The song appears as "Fennario" on the reissue of Jerry Garcia's album Run for the Roses. Following the Grateful Dead's disbandment in 1995 after Garcia's death, "Peggy-O" continued to be performed by offshoot bands including Bob Weir & RatDog, Phil Lesh & Friends, the Other Ones, the Dead, BK3, Furthur, Billy & the Kids, Dead & Company, and Bob Weir & Wolf Bros.

====Other artists====
- The Clancy Brothers recorded the song as "The Maid of Fife-E-O" on the 1961 album, The Clancy Brothers and Tommy Makem, and later as "Maid of Fife" on their 1965 album, Recorded Live in Ireland, with Tommy Makem and on their 1973 album, Greatest Hits, with Louis Killen.
- The Journeymen (John Phillips, Scott McKenzie, Richard Weissman) recorded a version with an American Civil War context as "Fennario" on their 1961 debut album The Journeymen (Capitol Records ST 1629).
- Judy Collins recorded a version as "Fannerio" on her 1962 album Golden Apples of the Sun.
- Hoyt Axton recorded a version of "Peggy O" for the album Greenback Dollar (1963).
- The Chad Mitchell Trio recorded a variant (in which the colonel shoots the captain after the call to tarry) on their 1963 album Singin' Our Minds under the title, "Bonny Streets of Fyve-io".
- Les Compagnons De La Chanson released a cover version in French on a 7-inch EP, under the title "Peggy O" in 1963.
- The Corries recorded a version on their first album in 1964.
- Bob Lind included a similar version of the song, but under the title "Fennario", on the Verve album The Elusive Bob Lind, released in 1966.
- Martin Carthy recorded a song sharing some lyrics, but with a quite different tune and narrative arc, called "Handsome Polly-O" on his album Shearwater in 1972.
- The Black Watch included "Lass of Fyve" on their 1975 album Scotch on the Rocks, sung by a trio with the pipes and drums joining in at the end of the song.
- WWE recorded a version of the song to serve as the entrance theme for Rowdy Roddy Piper, replacing Scotland the Brave.
- The Aberdeen-based group, Old Blind Dogs covered the song on their New Tricks album in 1992.
- Malinky, with lead vocals by Karine Polwart, included "The Bonnie Lass of Fyvie"' on their 2000 album Last Leaves.

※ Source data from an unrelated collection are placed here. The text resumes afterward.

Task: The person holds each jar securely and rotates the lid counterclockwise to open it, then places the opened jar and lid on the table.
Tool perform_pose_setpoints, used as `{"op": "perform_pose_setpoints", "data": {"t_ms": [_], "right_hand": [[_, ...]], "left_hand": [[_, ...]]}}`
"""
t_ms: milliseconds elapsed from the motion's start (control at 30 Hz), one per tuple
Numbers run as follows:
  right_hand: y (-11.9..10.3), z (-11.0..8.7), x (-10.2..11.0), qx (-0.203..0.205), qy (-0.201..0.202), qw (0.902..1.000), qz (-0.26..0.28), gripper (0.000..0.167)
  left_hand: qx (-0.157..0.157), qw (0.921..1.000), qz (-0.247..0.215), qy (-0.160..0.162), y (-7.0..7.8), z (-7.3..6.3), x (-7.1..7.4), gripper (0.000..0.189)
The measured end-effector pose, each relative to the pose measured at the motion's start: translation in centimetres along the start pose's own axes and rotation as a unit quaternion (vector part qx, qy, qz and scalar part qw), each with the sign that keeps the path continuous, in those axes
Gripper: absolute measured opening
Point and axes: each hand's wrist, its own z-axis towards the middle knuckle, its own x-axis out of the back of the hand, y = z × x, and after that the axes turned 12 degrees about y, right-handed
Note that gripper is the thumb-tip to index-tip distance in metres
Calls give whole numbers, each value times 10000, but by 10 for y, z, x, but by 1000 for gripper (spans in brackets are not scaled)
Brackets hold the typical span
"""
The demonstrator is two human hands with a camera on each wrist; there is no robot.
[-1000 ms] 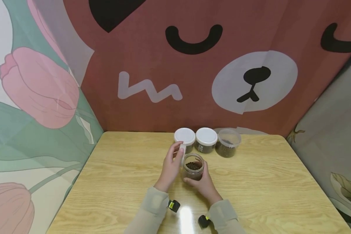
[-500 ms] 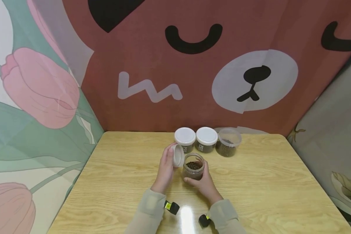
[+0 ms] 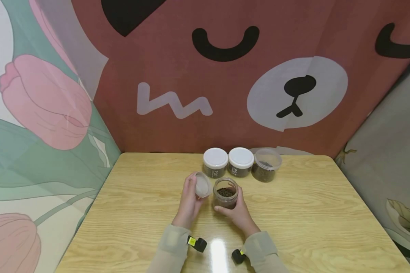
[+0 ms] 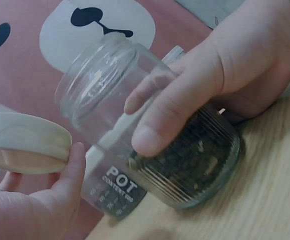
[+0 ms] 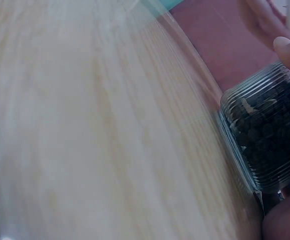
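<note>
Head: left hand point(image 3: 188, 197) held the white screw lid point(image 3: 203, 185) by its edge, tilted, underside showing, just beside the jar mouth. Right hand point(image 3: 240, 213) gripped the open glass jar point(image 3: 224, 202), dark pellets point(image 3: 224, 192) inside, over the near-middle of the table point(image 3: 140, 216). Behind it, side by side: a white-lidded POT jar point(image 3: 215, 163), its twin point(image 3: 241, 162), then a clear-topped tub point(image 3: 264, 172) at right with dark contents.

Left wrist: lid sat between left thumb and fingers, apart from the threaded jar neck. Right thumb pressed the jar's side.

Right wrist: ribbed jar bottom at frame edge; couldn't tell if it touched the table.
</note>
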Motion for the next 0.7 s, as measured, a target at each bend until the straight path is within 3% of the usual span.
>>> {"op": "perform_pose_setpoints", "data": {"t_ms": [300, 700], "right_hand": [[-37, -12, 5, -139, -153, 9998, -31, 98], [-38, -11, 5, -300, -176, 9994, -69, 97]], "left_hand": [[246, 9990, -12, 385, -4, 5, 20, 55], [274, 9986, 37, 454, 2, 8, 50, 59]]}}
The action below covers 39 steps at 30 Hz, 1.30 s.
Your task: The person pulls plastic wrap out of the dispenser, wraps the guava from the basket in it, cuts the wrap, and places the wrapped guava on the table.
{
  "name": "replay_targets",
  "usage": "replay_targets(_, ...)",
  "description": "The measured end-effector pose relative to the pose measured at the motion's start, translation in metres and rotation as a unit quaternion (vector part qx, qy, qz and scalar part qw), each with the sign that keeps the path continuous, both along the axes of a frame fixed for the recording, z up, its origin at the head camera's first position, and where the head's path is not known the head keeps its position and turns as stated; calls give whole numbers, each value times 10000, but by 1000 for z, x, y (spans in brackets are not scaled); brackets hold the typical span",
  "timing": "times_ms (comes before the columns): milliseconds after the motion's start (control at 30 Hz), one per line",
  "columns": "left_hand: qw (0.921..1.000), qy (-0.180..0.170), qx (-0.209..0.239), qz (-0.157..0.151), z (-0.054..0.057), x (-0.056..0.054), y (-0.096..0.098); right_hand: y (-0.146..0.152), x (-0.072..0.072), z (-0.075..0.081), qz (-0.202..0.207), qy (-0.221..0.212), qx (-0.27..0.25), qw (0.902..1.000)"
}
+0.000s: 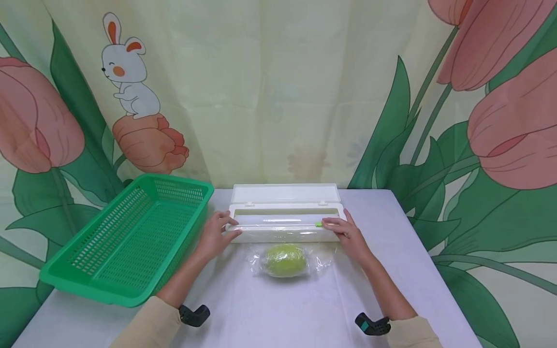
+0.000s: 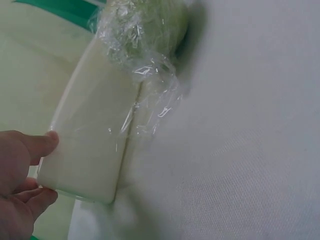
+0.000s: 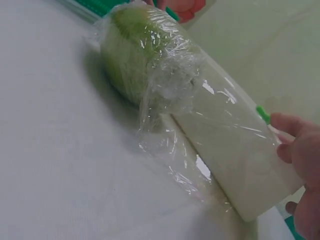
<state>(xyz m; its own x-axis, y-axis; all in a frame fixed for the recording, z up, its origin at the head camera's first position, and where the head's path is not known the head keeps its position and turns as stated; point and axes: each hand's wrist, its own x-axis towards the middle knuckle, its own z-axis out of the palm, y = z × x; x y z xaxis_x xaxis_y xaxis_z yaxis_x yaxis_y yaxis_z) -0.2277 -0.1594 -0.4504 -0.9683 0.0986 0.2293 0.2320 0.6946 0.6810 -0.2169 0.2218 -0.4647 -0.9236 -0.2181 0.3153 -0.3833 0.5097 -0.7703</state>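
Note:
A white cling-film dispenser box [image 1: 285, 223] lies across the table with its lid up. In front of it sits a green round fruit [image 1: 285, 259] wrapped in clear film [image 3: 165, 125] that still runs up to the box. My left hand [image 1: 216, 234] grips the box's left end [image 2: 85, 160], thumb on top. My right hand [image 1: 348, 234] rests on the right end, fingertips at the small green cutter slider [image 1: 319, 224], which also shows as the green slider [image 3: 263, 114] in the right wrist view.
A green plastic basket [image 1: 130, 237] stands tilted at the left, overhanging the table's edge. The table [image 1: 278, 309] wears a white cloth. A printed curtain with tulips and a rabbit hangs right behind.

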Motion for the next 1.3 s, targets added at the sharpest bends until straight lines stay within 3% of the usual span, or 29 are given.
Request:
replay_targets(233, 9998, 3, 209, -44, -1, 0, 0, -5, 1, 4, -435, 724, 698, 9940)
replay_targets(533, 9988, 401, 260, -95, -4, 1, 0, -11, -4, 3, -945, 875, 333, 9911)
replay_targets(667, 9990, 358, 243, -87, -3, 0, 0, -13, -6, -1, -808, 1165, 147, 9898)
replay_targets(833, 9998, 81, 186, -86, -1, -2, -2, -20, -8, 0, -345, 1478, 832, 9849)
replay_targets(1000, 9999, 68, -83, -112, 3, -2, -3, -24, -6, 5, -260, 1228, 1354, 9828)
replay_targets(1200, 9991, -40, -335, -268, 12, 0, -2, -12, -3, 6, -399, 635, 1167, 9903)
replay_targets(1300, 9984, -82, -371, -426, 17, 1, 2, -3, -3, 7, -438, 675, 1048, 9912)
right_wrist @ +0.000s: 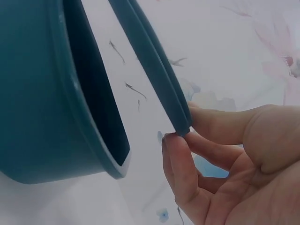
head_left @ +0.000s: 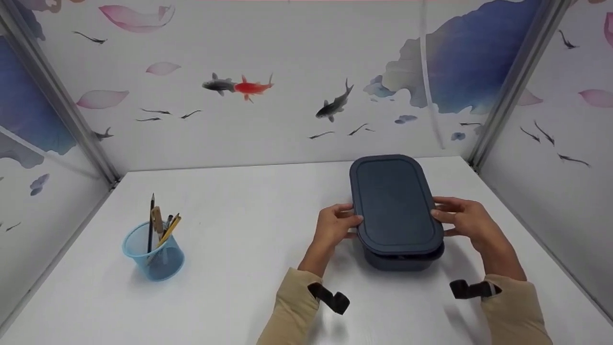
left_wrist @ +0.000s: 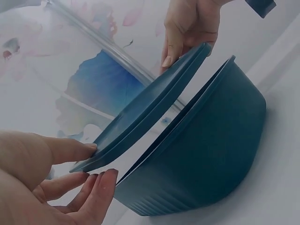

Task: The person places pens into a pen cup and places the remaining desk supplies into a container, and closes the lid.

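A dark blue lid [head_left: 395,206] with rounded corners hovers just above a matching deep box [head_left: 402,262] on the right half of the table. Both wrist views show a gap between the lid [left_wrist: 145,110] and the rim of the box [left_wrist: 201,145]. My left hand [head_left: 333,225] pinches the lid's left edge, thumb on top and fingers beneath. On the opposite edge my right hand [head_left: 467,220] pinches the lid [right_wrist: 157,65] the same way. What the box [right_wrist: 37,103] contains is hidden.
A light blue pen cup [head_left: 160,263] holding pencils and a brown-handled tool stands at the table's left. The white table [head_left: 239,230] is enclosed by panels [head_left: 268,129] printed with fish and petals, with metal posts at the corners.
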The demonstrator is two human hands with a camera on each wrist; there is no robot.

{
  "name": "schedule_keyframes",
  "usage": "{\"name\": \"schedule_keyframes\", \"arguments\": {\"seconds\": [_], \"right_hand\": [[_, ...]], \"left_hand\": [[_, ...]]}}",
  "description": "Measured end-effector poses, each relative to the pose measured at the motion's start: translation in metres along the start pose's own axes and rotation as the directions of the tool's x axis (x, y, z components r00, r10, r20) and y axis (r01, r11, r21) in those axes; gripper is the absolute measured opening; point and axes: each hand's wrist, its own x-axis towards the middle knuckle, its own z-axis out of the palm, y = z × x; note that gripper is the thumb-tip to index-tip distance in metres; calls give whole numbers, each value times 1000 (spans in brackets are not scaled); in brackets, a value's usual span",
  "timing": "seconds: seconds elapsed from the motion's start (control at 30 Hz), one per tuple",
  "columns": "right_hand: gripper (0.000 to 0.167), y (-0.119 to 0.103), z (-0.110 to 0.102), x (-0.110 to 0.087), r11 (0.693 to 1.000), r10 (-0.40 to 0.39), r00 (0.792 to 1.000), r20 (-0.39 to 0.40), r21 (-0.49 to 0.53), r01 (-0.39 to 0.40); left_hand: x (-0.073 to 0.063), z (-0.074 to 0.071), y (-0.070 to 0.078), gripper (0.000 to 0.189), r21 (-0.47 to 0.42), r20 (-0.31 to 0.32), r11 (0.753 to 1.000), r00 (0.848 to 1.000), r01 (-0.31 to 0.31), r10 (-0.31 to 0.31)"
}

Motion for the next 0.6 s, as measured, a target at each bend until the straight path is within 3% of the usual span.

- "Peggy-O" has been covered by the bluegrass band Trampled By Turtles, such as at their 10,000 Lakes Festival performance in 2007.
- Jefferson Starship recorded a version of "Frenario" for the 2008 album Jefferson's Tree of Liberty.
- The Irish Rovers recorded the song on The Irish Rovers' Gems.
- Antonio Breschi arranged the song as "Fennario" on his album Songs of the North in 1996.
- The National recorded the song for the Grateful Dead tribute Day of the Dead in 2015.
- Iona Fyfe released a Scots version of the song with the title Bonnie Lass of Fyvie on January 29, 2020.
- Vampire Weekend performed a version of the song on SiriusXM.
- The Mountain Goats' "Going to Fennario", which also references Sweet William, was inspired by the Grateful Dead version and released ahead of schedule on 16 January 2026 in memory of Bob Weir, who had died the previous week. The song was featured on the album Days in August 2026.